Боже мой, много ли надо было советскому человеку? И вот я уже перестала думать о своем будущем любимом ребеночке, а только и мечтала, какие куплю себе джинсы, “лапшу”, косметику и сапоги на высоких каблуках.
Блага, свалившиеся на нашу семью, превзошли все ожидания.
Продуктами нас обеспечивала спецбаза, система была отработана, видимо, десятилетиями, и каждую неделю водитель доставлял мне опечатанный картонный ящик с любым набором продуктов. Круглый год было все. Свежие баклажаны и кабачки с приклеенной бумажкой – не то Испания, не то Португалия, нездешняя цветная капуста, груши, виноград, фейхоа. Только всего понемножку, поскольку не бесплатно, а семья у нас вдруг оказалась большая и прожорливая.

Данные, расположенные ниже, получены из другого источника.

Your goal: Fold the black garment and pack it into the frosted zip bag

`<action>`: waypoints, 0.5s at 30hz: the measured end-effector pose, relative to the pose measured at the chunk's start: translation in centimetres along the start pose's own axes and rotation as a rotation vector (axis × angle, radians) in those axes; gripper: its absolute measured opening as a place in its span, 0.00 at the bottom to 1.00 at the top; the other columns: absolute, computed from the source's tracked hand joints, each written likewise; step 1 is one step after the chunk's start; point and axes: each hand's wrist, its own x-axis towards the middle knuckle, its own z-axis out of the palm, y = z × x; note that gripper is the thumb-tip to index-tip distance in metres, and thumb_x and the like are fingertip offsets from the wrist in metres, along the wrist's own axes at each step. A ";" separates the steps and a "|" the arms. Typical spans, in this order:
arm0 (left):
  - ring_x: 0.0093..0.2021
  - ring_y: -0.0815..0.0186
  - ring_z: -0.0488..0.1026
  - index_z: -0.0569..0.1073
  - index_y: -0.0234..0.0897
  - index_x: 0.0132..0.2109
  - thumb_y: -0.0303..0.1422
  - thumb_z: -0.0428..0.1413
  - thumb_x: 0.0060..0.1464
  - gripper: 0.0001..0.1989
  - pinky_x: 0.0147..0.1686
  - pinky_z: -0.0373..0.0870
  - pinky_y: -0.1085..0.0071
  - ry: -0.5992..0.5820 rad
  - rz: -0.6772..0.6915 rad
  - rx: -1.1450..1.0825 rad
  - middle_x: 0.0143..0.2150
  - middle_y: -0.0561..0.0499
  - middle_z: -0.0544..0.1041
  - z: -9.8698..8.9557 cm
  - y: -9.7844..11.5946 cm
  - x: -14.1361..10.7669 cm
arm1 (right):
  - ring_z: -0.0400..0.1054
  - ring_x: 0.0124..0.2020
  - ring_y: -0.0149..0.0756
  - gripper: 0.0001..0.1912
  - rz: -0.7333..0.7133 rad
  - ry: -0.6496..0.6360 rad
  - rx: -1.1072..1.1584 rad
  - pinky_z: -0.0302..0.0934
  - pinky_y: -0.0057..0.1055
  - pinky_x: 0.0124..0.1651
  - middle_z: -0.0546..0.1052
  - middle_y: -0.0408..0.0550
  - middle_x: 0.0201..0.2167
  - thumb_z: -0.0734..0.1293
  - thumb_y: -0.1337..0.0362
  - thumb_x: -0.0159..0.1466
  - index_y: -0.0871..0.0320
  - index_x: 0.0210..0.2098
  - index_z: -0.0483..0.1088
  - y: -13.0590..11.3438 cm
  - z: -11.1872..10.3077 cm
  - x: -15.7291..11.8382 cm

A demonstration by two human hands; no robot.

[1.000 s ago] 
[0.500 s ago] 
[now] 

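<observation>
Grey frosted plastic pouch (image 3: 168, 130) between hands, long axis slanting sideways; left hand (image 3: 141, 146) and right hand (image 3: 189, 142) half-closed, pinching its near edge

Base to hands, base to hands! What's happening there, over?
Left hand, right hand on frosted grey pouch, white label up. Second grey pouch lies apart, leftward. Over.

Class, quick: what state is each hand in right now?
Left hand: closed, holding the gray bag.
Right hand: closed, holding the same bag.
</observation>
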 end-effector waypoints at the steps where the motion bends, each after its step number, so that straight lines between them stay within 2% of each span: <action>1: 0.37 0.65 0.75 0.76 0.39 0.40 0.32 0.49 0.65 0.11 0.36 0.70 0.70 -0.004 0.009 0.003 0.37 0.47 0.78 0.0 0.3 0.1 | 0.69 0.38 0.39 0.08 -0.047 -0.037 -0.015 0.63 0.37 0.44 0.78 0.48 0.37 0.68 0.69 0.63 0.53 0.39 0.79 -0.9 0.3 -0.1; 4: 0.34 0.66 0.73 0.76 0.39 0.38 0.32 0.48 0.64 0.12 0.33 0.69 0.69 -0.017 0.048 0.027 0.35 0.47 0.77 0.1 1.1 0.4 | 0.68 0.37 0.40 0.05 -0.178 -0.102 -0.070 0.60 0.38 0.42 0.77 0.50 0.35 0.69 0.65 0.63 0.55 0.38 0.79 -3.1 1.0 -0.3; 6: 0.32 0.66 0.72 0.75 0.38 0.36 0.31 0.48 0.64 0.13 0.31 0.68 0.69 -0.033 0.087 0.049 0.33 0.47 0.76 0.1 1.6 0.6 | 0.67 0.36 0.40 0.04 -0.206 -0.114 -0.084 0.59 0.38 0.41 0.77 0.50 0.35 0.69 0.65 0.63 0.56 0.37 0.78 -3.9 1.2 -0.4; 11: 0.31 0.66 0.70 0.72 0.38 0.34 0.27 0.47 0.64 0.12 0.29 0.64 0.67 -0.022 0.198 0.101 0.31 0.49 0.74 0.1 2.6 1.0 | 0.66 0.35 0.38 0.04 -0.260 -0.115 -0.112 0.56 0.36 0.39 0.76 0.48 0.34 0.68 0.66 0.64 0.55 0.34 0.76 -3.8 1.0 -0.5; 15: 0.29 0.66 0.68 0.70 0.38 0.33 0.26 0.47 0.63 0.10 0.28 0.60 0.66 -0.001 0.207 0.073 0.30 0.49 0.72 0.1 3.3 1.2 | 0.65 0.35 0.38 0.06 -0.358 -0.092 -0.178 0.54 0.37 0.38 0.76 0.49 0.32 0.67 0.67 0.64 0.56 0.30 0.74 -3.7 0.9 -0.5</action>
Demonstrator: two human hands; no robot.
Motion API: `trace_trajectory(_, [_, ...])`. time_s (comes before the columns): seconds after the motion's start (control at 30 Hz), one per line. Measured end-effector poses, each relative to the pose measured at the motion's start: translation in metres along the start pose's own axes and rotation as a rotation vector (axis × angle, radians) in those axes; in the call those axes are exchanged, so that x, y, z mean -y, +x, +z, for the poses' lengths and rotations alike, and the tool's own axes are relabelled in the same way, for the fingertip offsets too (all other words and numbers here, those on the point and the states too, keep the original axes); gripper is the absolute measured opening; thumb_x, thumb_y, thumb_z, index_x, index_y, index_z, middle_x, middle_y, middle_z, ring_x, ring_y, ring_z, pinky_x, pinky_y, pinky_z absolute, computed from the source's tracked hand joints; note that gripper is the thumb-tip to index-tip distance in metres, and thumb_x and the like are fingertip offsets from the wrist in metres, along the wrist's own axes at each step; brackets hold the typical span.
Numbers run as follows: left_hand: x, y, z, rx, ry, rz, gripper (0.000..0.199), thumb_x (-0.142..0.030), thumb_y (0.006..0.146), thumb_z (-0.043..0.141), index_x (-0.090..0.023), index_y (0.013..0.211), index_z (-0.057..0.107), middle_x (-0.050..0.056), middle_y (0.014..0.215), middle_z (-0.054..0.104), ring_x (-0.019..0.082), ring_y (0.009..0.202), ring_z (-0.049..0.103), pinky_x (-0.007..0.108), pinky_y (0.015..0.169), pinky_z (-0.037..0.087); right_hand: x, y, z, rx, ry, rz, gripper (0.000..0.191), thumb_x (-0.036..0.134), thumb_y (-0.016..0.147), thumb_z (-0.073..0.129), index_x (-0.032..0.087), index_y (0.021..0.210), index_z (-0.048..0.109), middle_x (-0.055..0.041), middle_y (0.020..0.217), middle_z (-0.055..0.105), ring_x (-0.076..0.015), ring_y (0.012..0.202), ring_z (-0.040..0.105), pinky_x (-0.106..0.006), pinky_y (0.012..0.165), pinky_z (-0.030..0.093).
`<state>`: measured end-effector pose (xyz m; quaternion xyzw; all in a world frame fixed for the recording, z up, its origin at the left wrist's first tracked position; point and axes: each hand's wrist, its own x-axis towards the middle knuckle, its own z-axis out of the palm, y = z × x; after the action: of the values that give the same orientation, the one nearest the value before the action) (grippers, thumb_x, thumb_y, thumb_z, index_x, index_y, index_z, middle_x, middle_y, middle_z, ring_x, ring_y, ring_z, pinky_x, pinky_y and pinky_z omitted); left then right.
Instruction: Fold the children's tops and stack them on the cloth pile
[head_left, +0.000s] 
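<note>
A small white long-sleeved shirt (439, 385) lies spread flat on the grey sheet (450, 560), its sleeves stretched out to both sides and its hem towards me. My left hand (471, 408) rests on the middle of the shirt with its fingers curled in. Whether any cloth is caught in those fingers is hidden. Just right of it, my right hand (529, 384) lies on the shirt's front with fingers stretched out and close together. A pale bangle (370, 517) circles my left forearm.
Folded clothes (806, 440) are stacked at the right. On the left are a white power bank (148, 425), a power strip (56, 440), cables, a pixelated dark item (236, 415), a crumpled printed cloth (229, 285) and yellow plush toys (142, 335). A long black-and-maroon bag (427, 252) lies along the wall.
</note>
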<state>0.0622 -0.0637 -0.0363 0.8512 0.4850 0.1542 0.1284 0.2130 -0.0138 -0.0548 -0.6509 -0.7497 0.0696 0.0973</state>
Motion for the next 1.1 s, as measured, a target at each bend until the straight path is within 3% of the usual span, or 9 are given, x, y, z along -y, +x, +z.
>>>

На день рождения я, договариваясь с мамой о некоторой роскоши, кормила друзей пастромой (такого и названия-то никто не помнил) – копчеными утиными ляжками, поила всеми винами подряд (они все стоили в пределах трех рублей). Все ржали, что сидим вот тут как сталины – и “Цинандали” тебе, и “Телави”, и “Киндзмараули”.
Был на этой базе какой-то, видимо, выдающийся мастер, к сожалению, не записала его фамилии, которая всегда синим чернильным клеймом красовалась на пахучей картонной коробке с копченой барабулькой. Уж не знаю, в каком аквариуме ее выращивали, но стоили эти полкило – смешно сказать – пятьдесят копеек.
Фрукты мои дети ели круглый год, по государственной цене. Кроме того, каждую субботу после работы папа навещал нас на квартире и всегда приносил в портфеле гостинцы для внуков. Это я его заставила. А дело было так. Однажды по какой-то нужде я оказалась у него в приемной ЦК (носила его помощникам очередную челобитную). Смотрю, на столе ваза с шикарными, будто бутафорскими фруктами – ну хоть бы пятнышко. Вымирающие крымские яблоки, бананы, фейхоа, дюшес без единой помятости. Когда я спросила, для кого предназначена эта вазочка, папа пожал плечами, и тогда я приперла его к стенке: “Ну неужели ты думаешь, что твои просители, сидящие в колотуне в приемной, будут жевать эти бананы?” Так фрукты стали отправляться ко мне.